The summer of 2009 after we lost our daughter was and always will be the most bizarre, surreal and awful season I have ever endured. A lot of it is a blur actually that I recall at all because I was blogging incessantly, but when I wasn't stumbling around in some sort of odd thin-skinned trance or pounding away at the computer, I was often trying to cope with these overwhelming feelings that this actually could not really be happening to me. I would just be hit like a beach in a Tsunami at the oddest times (at a stop light, standing in line at a store and so on) by this sense that the whole thing was some sort of really bad dream and surely I would wake up from it soon. Or I would just know that some sort of horrible mistake had been made, and the real Kelsey would be found somewhere. I dreamt about that a lot that summer and into the fall actually - not always happily. I guess if you're trying to label it, I was in a dissociative fugue a lot of the time. I just could not accept that "this" was really happening to me. "This" kind of stuff happened to other people, fictional people - like on Law and Order.
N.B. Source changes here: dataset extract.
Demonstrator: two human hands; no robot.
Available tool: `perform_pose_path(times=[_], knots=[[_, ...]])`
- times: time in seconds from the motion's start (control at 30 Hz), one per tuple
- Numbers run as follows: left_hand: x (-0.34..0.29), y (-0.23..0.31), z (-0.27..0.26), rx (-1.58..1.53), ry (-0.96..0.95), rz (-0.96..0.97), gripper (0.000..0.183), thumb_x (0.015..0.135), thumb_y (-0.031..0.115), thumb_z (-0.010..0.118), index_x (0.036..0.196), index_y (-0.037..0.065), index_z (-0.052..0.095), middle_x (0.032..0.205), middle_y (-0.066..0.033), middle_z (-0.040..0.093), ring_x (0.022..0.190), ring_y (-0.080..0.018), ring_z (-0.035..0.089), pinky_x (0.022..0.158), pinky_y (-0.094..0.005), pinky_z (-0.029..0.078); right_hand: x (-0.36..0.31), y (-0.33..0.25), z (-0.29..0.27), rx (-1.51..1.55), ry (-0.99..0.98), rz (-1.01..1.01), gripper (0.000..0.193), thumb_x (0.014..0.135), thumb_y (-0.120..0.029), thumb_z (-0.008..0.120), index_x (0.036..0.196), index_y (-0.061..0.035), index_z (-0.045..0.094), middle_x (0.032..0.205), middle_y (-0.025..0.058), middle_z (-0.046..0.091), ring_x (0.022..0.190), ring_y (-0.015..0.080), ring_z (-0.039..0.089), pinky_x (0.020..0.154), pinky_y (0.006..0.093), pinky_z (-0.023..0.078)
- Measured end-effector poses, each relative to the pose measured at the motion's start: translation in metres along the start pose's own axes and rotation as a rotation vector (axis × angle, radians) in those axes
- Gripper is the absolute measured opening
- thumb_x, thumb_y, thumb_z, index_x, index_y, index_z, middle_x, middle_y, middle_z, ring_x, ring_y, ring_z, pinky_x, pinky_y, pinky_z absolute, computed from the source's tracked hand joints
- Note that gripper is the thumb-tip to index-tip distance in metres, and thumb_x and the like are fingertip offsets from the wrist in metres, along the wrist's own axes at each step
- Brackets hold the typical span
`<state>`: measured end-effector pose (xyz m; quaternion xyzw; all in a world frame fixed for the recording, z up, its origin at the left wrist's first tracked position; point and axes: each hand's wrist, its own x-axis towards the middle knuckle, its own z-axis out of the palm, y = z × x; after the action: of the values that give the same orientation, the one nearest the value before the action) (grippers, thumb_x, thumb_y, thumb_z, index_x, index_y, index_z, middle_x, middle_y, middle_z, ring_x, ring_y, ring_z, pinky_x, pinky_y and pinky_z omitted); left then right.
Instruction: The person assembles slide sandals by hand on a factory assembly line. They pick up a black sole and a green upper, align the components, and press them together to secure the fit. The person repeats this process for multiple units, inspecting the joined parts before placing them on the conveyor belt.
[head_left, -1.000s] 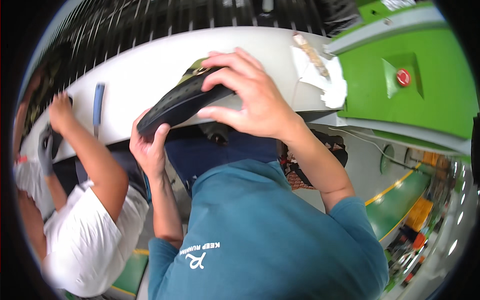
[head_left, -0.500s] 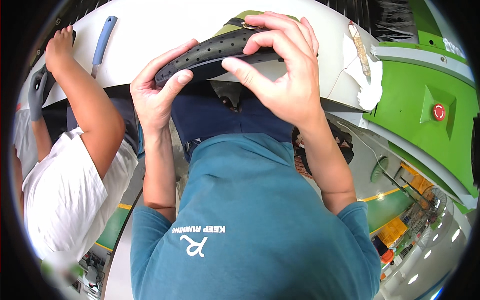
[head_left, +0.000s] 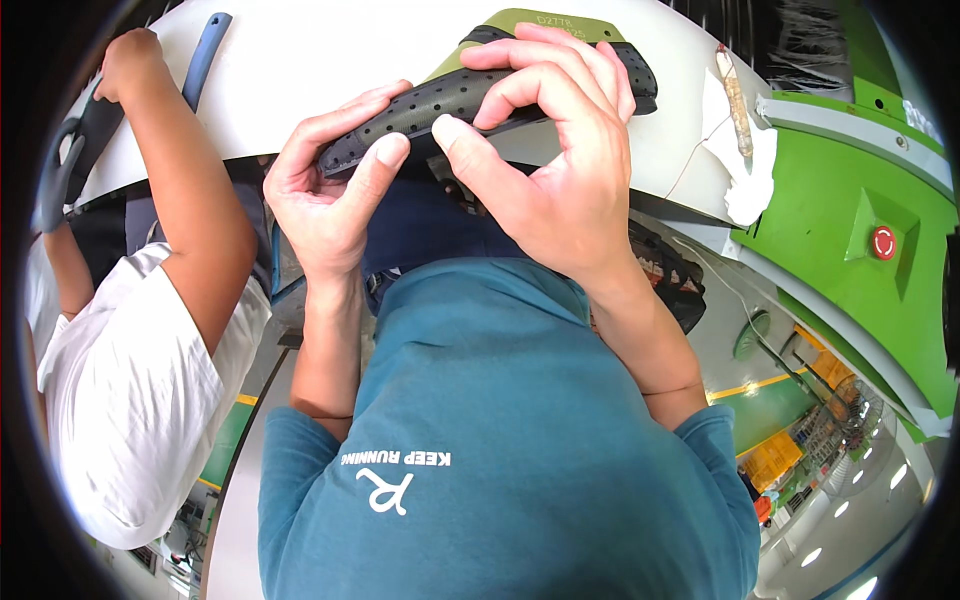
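Observation:
A black shoe (head_left: 428, 108) dotted with small holes is held up at the near edge of the table, fitted over an olive-green shoe last (head_left: 592, 32). My left hand (head_left: 325, 205) is closed around the shoe's left end, its thumb on the near side and its fingers behind. Over the middle and right part curves my right hand (head_left: 570, 150), fingers across the upper and thumb tip near the shoe's lower edge. The fingers hide part of the upper.
On the white table (head_left: 300, 60) lies a blue-handled tool (head_left: 208, 55) at the left. A co-worker's arm (head_left: 190, 170) reaches in beside it. White paper and a wrapped stick (head_left: 737, 105) lie at the right. A green machine (head_left: 840, 190) with a red button stands beyond them.
The shoe has turned slightly, and its right end now shows past my right hand. My right hand has moved a little left, covering the buckle seen earlier. The co-worker's bare hand has shifted.

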<state>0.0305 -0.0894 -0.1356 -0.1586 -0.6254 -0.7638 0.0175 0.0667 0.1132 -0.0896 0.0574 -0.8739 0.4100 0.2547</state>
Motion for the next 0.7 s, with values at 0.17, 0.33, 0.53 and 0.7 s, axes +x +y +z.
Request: perform_pose_path(times=[0.17, 0.33, 0.53, 0.7], knots=[[0.005, 0.005, -0.003, 0.097, -0.032, 0.021, 0.029, 0.09, -0.003, 0.084, 0.118, -0.006, 0.075, 0.126, -0.0272, 0.078, 0.122, -0.0319, 0.076, 0.11, -0.0427, 0.057, 0.005, -0.009, -0.006, -0.046, -0.026, 0.04, 0.027, 0.083, -0.022, 0.093, 0.085, -0.011, 0.069, 0.122, 0.0036, 0.08, 0.135, 0.0325, 0.064, 0.126, 0.0569, 0.03], [0.026, 0.047, 0.01, 0.507, -0.209, 0.167, 0.035, 0.091, 0.004, 0.088, 0.122, -0.003, 0.076, 0.133, -0.0207, 0.078, 0.121, -0.0268, 0.076, 0.106, -0.0382, 0.059, 0.003, 0.004, -0.022, 0.006, -0.105, -0.013, 0.021, 0.083, -0.019, 0.094, 0.092, -0.0098, 0.078, 0.126, 0.0059, 0.08, 0.139, 0.033, 0.063, 0.126, 0.0577, 0.032], [0.031, 0.041, 0.02, 0.388, -0.197, 0.023, 0.029, 0.091, 0.003, 0.088, 0.118, -0.005, 0.078, 0.124, -0.019, 0.082, 0.113, -0.0213, 0.078, 0.102, -0.0342, 0.06, 0.005, 0.017, -0.054, -0.104, -0.116, -0.021, 0.022, 0.082, -0.022, 0.095, 0.094, -0.0104, 0.081, 0.134, 0.0075, 0.077, 0.14, 0.0321, 0.062, 0.128, 0.059, 0.028], [0.026, 0.044, 0.027, 0.404, -0.187, 0.029, 0.024, 0.09, -0.003, 0.085, 0.112, -0.007, 0.075, 0.124, -0.0227, 0.081, 0.111, -0.021, 0.077, 0.1, -0.0329, 0.059, 0.005, 0.02, -0.056, -0.103, -0.141, 0.069, 0.026, 0.081, -0.022, 0.094, 0.093, -0.01, 0.075, 0.13, 0.0105, 0.073, 0.135, 0.0337, 0.062, 0.123, 0.0551, 0.035]])
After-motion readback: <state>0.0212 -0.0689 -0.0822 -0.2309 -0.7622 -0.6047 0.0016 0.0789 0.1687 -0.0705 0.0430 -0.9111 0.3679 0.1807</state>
But of course it did happen to me, and gradually that surreal - almost dizzying - sense of unreality faded and acceptance began to settle in. And I guess I thought that meant nothing would really stun me again. Granted, I have had, and do have, weak moments. I would often find myself mildly, almost disdainfully, surprised when bad things would still happen, sort of like you don't have to go back to the Hunger Games if you survive the Hunger Games once already, that's just not fair. Or if I lost my temper or acted badly about something, I'd be sort of surprised at myself that I hadn't reached some sort of loftier outlook forged from the fire of my loss. And, of course, the occasional shock when I might perceive someone as being mean to me because "don't they know" what I've been through and they should cut me some slack. But, aside from those weak moments and thoughts, which sound selfish because they are, mostly I kind of expected from myself that I would and could endure anything else Life threw at me because it had thrown the biggest curve ball of all already. Well, whoever is on the mound currently is pitching one hell of a mean game and trying really hard to strike me out.
I mean, it would be a brutal summer under any circumstances - which, if I were to write it all down and send it in to Tina Fey and request that she write me a screenplay about my life this summer, could actually be amusing to an outside observer, I'm sure. But it's happening to me for real, so I'm not laughing. Just as one potential comedic example, both TV's going out at once, Greg fixing them both and then the main one in the sports cave going back out the day before he leaves. Great comedic potential there, right? Ha ha. So, there's this sneaking sense of the unreal back again already now added to the fact that a few minutes ago my husband of 29 years pulled out of the driveway and - boom - I am not sure exactly when I will see him again. Just like that.
And I not only agreed to this. It is in large part the seed I planted. And I do support it. All the stuff I said to him when I was trying to convince him I was okay with it is still all very true. I reasoned with myself long before I said it to him that my mother lived without my father for years. Every moment of every day she was not really sure if someone would roll up to her curb in an official government vehicle to tell her she'd just become a widow. So, if she could endure that, then I could and should be able to withstand a couple of years of a spouse living in relative safety 1,400 miles away. Yet, inevitably, when that spouse tells you he's choosing to go, there is a virtual punch to the stomach that you take. That's sort of natural. If you didn't feel that, then it would mean you don't care, right? But your job is now to support the choice like you said you would and swallow all the hard feelings, which will run the gamut: anger - sort of in general at the situation, not really focused in on any one person or thing, fear - a lot of that actually and about everything from how the leaves are going to get raked to how to handle loneliness and support oneself and a household, and even a bit of excitement to see if you can do it. Like an adventure, can you live completely on your own when you've been part of a couple for a really long time? It's a messy potpourri of feelings and emotions as someone packs up their life to head away from you, and you have to realize that, while the plan is for you to see them again, you might not. Things happen. So this whole sense of surreal begins to wash over me again in a way I never thought it could again. I am sure for Greg it is the same.
There are many morals to the story. The one I was most struck by this morning is that many long term couples fall into an acceptance of their life and their marriage and take it for granted. However, Life can strike with that wicked curve ball at any time, so we ought to be grateful everyday for our companion and thank them for the fact that they keep swinging on our team every chance we get.